- _Your task_
Count the lines below that include the word "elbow", then give that number and no other words.

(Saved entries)
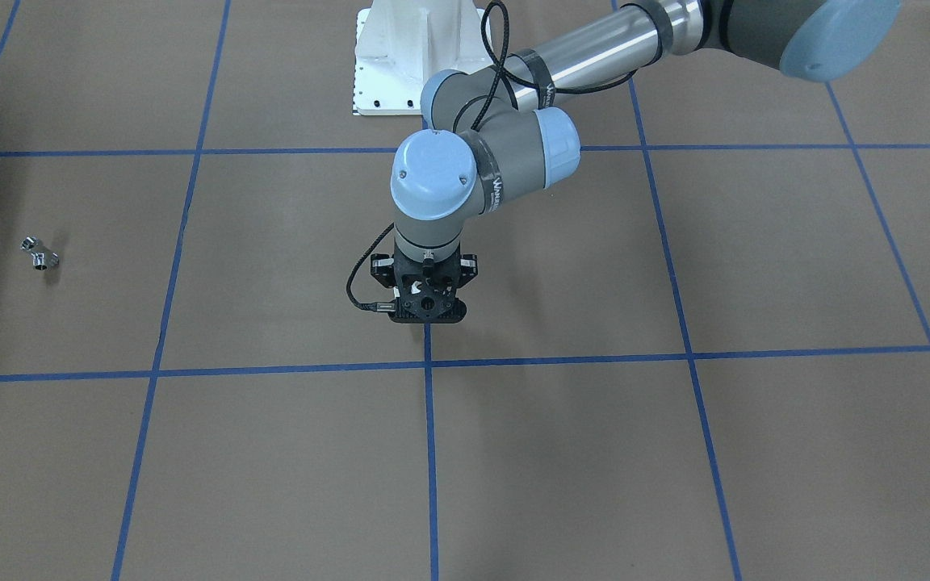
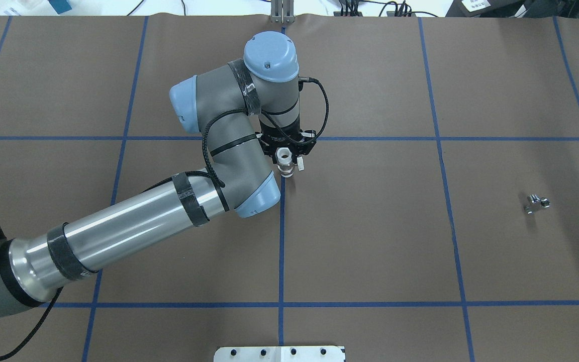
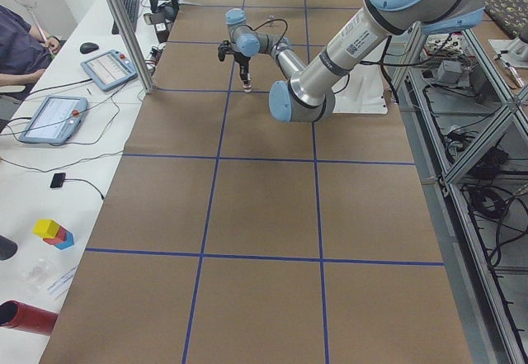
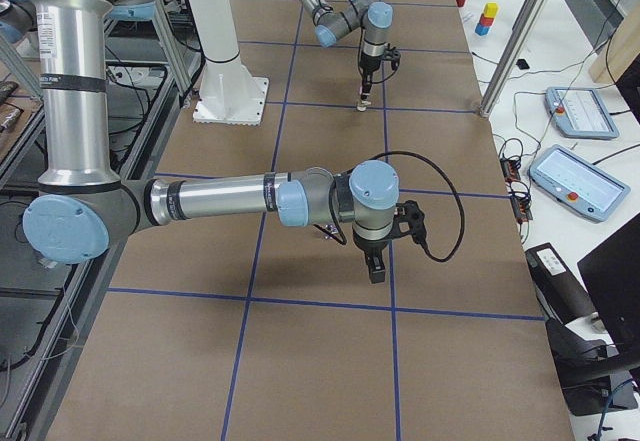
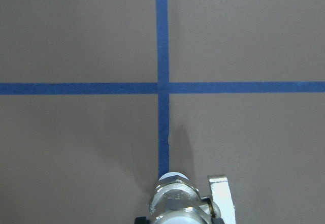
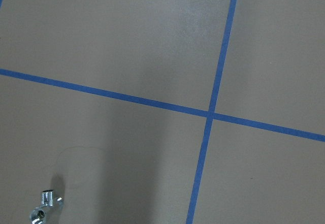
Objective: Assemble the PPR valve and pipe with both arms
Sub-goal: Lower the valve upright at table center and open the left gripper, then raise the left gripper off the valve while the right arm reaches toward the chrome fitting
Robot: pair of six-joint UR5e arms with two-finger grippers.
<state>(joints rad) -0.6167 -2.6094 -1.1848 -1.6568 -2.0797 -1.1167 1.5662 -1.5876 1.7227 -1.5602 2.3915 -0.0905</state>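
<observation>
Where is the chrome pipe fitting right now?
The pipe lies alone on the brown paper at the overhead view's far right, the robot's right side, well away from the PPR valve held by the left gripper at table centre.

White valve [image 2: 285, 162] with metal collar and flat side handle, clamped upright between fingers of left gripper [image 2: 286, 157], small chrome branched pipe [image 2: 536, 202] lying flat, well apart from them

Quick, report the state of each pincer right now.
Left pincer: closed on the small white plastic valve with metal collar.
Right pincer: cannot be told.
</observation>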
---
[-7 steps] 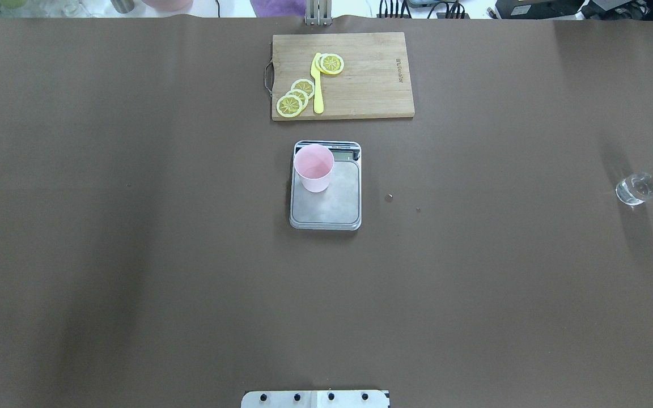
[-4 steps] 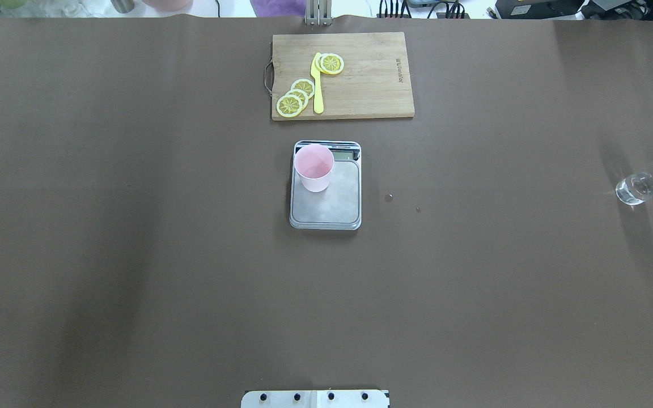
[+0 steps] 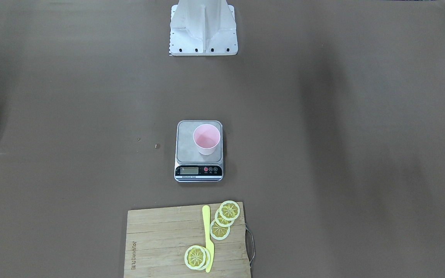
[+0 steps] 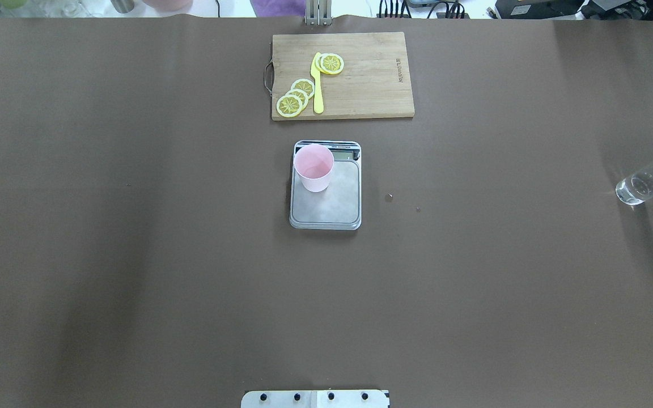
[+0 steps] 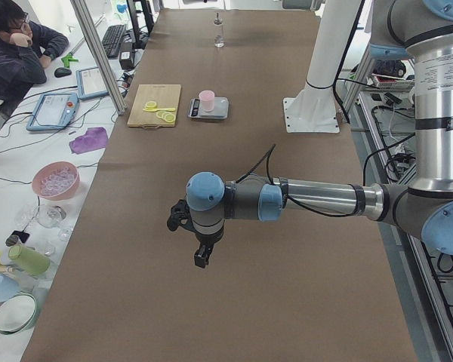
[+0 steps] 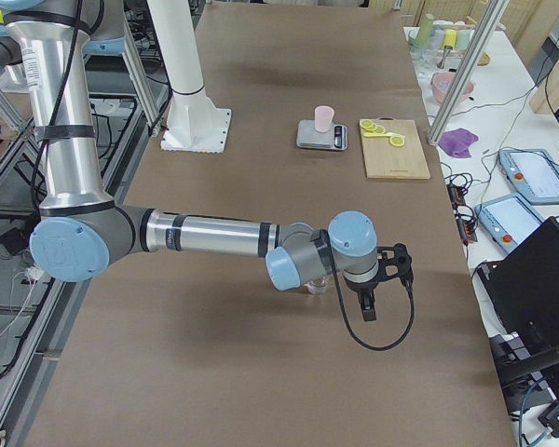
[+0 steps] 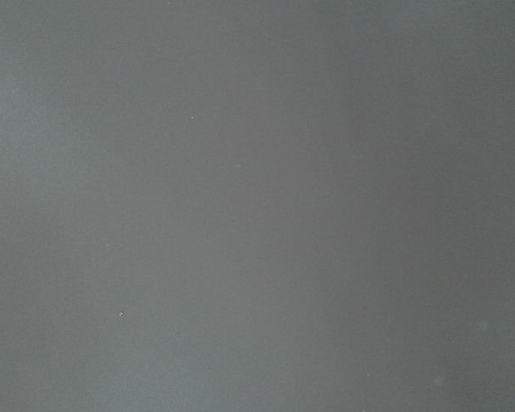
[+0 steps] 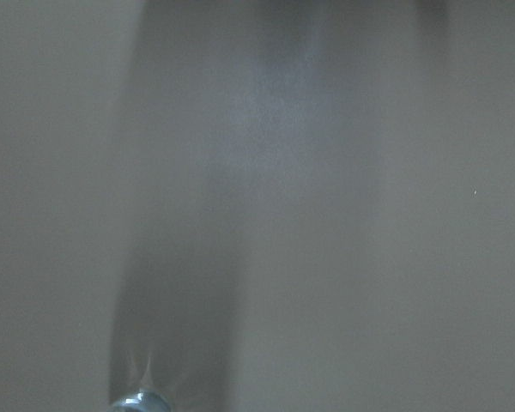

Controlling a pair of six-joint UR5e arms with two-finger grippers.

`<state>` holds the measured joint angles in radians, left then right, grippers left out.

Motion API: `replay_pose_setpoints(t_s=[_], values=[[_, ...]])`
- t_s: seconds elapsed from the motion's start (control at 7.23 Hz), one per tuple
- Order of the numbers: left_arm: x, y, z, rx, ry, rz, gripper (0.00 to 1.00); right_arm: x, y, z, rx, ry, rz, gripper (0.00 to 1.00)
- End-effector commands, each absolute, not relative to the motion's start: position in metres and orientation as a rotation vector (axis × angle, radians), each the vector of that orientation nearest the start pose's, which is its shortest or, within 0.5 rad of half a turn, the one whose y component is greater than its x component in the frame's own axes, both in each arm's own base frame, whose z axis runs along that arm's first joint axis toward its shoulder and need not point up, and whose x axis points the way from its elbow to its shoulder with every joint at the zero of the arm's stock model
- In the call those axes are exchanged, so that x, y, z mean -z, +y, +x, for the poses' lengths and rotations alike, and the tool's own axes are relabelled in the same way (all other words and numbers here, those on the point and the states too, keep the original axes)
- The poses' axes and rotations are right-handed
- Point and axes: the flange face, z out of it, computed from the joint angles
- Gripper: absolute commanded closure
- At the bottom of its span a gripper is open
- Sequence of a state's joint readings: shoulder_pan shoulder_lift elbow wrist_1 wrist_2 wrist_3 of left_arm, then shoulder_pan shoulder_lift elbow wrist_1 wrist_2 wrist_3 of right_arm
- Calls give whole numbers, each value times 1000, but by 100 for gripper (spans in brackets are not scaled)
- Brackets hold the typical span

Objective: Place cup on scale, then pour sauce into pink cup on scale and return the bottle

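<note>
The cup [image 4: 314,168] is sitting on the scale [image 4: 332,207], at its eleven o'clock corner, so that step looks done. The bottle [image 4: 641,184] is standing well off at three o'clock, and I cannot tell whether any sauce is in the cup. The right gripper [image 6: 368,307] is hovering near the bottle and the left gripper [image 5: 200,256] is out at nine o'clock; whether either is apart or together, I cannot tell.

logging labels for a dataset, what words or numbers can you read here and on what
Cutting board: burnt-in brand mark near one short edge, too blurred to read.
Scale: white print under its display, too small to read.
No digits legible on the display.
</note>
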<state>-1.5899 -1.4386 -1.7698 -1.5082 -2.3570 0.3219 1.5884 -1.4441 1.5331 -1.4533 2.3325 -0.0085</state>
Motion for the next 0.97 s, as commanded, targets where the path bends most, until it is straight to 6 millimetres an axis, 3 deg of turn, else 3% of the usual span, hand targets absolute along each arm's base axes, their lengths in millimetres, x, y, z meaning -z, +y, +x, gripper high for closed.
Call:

- _Result of this exercise_
2